Don't really know much about the GT's, but of my understanding, all of the 3100/3400 engines are effectively the same, just the 3400 is larger displacement of course.
From google results
A 170-hp, 3.4-liter V-6 engine is standard in the SE2 and optional in the SE1. A 175-hp Ram Air V-6 with cold-air induction and a lower-restriction exhaust system goes into the GT and GT1 and teams only with the automatic transmission.
so there's 5hp difference, probably so little difference in the tune you'd never feel it.
I'm a bit of a Toyota fanboy, but the 1MZ 3.0L camry engine (not a sports car at all) puts out around 190hp and is quite a lot smaller engine, 6 bolt main, 10.5:1 compression =).
For the coolant thing, sounds like it needs to be burped and get the air out of the system.
Scanners read things differently, normally you have to tell it the vin digits and then it picks that stuff up for trim and such. Pretty sure it's just reading the vin number in the computer to flag it as a GT or not. In the computers I've been into, there's only 1 location the VIN was stored.
Fun little side fact, the older Grand Am's from the early 90's with the quad 4 2.3L 4cyl engine had an option for a high output that made 180hp, more than that 3.4L and a whole lot smaller. Those things zipped around pretty nice with the standard engine in them (160hp if I remember right). Trim names are basically just marketing jargon, just something to extract more money out of the buyer in some cases. Like Toyota is guilty as well with their "American Edition" aka base mode car with a dealer installed security system.

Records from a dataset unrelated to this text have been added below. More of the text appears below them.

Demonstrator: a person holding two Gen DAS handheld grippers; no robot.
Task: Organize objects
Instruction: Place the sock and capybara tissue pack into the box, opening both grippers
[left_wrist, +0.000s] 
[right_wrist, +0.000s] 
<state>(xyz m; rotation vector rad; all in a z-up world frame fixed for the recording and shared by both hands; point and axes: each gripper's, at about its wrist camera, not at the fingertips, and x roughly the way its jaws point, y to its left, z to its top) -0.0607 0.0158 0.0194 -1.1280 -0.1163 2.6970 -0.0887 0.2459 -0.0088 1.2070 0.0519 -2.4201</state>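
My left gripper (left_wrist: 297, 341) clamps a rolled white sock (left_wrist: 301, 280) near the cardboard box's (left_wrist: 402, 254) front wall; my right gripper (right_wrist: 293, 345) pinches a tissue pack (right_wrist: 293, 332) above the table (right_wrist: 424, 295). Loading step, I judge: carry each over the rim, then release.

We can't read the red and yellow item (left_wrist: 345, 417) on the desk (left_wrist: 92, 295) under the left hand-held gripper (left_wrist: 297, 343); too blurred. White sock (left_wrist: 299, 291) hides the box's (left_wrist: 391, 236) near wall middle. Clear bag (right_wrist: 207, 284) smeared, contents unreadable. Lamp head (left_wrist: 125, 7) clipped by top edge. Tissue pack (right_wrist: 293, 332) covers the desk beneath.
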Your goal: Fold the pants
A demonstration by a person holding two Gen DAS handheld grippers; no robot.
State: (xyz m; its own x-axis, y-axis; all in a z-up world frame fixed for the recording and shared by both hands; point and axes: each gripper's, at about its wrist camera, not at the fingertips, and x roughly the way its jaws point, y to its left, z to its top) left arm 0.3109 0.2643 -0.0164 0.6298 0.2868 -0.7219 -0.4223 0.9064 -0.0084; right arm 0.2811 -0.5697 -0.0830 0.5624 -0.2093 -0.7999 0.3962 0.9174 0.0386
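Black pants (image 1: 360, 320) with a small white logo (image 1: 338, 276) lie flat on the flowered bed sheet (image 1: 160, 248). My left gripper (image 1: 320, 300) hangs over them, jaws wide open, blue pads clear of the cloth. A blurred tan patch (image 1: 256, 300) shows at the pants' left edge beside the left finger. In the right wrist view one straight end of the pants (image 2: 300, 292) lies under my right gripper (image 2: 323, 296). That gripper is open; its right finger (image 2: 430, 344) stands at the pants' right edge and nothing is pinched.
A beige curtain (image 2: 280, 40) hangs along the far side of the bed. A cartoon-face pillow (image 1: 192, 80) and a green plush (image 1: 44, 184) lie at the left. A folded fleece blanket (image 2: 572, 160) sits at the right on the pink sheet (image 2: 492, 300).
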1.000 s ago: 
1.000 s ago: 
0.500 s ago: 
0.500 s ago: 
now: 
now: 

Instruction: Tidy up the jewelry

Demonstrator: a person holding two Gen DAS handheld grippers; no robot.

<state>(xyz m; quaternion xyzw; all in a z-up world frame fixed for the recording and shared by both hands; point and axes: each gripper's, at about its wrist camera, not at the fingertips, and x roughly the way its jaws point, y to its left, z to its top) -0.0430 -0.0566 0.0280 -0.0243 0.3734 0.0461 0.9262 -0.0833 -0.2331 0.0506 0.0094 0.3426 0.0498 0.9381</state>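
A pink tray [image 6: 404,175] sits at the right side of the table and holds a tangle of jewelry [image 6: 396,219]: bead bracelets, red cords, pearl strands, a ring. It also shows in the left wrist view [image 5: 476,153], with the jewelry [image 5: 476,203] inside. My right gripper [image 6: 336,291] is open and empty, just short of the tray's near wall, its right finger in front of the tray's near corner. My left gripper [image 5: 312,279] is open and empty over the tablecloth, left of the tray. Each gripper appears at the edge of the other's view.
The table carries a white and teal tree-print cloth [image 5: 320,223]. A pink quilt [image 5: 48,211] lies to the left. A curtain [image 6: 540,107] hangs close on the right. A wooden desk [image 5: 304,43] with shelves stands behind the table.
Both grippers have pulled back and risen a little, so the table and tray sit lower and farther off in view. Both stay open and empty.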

Anyway, not trying to bash your car or anything, just I'm not really impressed with GM's, even the newer 3.5L doesn't make that much more power (200hp). That's more of the American way though, make the engine bigger and that's the cheap/easy way to make more power. Power scales with displacement lineally, aka that 2.3L 180hp engine scaled to a 3.4L would be 266hp if all else was equal. Less power generally means more reliable, so fair chances that's why they don't push the power too much.